Task details » Please filter the listing below and copy out the lines that hold "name".

______________________________

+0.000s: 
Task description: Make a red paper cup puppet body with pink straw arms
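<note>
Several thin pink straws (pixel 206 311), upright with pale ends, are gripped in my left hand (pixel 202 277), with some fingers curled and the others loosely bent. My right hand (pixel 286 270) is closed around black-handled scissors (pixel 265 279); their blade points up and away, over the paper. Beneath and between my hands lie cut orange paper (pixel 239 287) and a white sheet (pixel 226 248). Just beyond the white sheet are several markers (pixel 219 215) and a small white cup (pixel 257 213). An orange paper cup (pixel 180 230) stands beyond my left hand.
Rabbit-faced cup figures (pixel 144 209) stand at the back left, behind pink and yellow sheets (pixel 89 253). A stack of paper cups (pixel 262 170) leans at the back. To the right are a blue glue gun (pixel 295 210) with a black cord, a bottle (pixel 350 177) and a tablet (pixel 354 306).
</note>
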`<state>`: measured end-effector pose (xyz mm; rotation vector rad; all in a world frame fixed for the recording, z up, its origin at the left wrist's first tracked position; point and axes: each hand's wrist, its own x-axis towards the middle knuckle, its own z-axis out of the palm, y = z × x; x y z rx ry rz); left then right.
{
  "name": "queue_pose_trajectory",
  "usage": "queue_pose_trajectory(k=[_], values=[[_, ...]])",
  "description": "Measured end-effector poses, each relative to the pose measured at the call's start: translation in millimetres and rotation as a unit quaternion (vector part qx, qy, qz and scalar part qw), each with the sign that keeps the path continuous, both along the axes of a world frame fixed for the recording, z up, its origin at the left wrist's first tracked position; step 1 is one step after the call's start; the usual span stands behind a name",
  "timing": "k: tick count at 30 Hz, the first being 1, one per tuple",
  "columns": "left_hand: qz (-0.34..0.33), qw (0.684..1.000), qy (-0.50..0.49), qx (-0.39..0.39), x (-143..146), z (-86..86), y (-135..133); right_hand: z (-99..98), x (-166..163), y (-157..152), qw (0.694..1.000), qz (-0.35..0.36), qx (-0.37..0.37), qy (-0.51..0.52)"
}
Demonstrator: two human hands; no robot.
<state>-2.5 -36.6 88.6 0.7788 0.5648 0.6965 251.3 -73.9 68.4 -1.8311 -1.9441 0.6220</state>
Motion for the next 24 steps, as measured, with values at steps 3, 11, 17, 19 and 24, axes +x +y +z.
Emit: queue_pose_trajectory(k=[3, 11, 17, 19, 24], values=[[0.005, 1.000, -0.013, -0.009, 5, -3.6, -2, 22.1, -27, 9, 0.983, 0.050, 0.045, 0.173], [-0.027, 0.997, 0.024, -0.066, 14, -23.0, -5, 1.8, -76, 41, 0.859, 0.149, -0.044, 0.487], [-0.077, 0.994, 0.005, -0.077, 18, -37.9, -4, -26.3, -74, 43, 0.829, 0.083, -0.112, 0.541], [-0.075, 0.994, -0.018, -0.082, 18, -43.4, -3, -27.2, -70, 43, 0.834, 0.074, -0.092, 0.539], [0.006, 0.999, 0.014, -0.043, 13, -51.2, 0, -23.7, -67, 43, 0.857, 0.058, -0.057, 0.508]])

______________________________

Solution below »
  "name": "queue_pose_trajectory",
  "description": "Measured end-effector poses, each relative to the pose measured at the call's start: translation in millimetres and rotation as a unit quaternion (vector part qx, qy, qz and scalar part qw), each with the sign that keeps the path continuous, both along the axes of a world frame fixed for the recording, z up, its origin at the left wrist's first tracked position; step 1 is one step after the call's start; the usual span stands behind a name",

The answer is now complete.